Youth Resistance Bands Exercises | Youth Speed Training

The best training methods for younger athletes are exercises which challenge the basic movements associated with speed and agility. Short, simple exercises are most affective in building good fundamentals for younger athletes.

The Youth Kbands Wall Drill is an excellent resistance band exercise for young athletes to help build on fundamentals and form. Young athletes will be challenged and see greater results in a shorter amount of time by incorporating resistance into the exercise. By utilizing resistance exercises young athletes will be forced to concentrate on the path of their knee as the resistance forces the hip flexors to work harder than they would during a non-resistance exercise.

The Youth Kbands Wall Drill is an extremely efficient and simple resistance band exercise. To begin the resistance exercise young athletes will need a set of youth Kbands (beginning with yellow and progressing to red bands), a parent or coach, and a sturdy wall, door, or fence.

To begin the resistance band exercise athletes will securely attach the Kbands just above the knees and place both hands on a wall. Young athletes will want to maintain a good 45 degree angle off the wall with high hand placement and high arm base. Young athletes should keep good posture and running form throughout the resistance exercise and should not allow shoulders or back to roll forward.

After proper starting form is achieved athletes will begin to drive their knees up working off the balls of their feet. Young athletes need to stay underneath their shoulders or armpits and focus on knee drive, not allowing the knees to cross the mid-point of the body. Coaches remember to remind your young athletes to push through the resistance and not let the resistance control their leg movements.

The resistance band exercise should be performed for short bursts of 8-10 seconds, providing 90 seconds to 2 minutes of rest between sets.
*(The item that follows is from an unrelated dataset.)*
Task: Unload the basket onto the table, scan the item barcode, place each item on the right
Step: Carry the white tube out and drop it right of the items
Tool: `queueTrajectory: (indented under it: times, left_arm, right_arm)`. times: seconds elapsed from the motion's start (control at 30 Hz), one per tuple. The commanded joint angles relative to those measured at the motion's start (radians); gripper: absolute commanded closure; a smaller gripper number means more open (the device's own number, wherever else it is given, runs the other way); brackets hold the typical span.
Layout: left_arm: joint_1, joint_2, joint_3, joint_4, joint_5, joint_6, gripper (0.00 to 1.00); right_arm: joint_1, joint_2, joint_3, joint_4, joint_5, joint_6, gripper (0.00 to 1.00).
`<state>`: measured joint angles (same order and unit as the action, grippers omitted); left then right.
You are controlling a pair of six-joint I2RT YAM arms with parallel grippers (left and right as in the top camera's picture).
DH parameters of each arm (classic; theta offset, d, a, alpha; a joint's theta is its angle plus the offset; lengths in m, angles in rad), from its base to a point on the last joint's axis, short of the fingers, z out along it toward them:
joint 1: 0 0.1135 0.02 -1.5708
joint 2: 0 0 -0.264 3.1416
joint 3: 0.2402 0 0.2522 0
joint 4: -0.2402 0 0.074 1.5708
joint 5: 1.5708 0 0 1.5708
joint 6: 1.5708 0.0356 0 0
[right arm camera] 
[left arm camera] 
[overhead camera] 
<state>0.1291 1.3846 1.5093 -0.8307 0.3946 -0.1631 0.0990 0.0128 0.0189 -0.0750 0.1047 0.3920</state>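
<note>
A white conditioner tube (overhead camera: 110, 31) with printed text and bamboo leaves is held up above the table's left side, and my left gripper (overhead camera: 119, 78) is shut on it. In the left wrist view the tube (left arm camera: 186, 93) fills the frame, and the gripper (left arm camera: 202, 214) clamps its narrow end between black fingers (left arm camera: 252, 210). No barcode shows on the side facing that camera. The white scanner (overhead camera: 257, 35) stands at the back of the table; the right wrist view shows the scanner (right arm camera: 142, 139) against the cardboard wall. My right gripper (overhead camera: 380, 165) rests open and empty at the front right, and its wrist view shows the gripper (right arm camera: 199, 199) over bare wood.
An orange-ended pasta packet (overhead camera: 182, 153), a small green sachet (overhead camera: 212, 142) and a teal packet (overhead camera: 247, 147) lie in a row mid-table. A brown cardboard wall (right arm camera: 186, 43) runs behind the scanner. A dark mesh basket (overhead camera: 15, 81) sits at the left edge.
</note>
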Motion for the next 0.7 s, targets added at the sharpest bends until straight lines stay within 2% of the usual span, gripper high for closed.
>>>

The resistance exercise should be performed for 3-5 sets depending on the young athletes age, conditioning level, and overall athletic development.

Once your athlete is able to properly perform 3 sets of the resistance exercise, coaches or parents may perform the final sets of the resistance band exercise without resistance. This switch from resisted to resisted sets will allow young athletes to achieve complete muscle activation and enhance the effectiveness of the resistance exercise. Coaches and parents can also increase the resistance of the exercise by switching from yellow to red bands, once the athlete has mastered the resistance band exercise with yellow bands.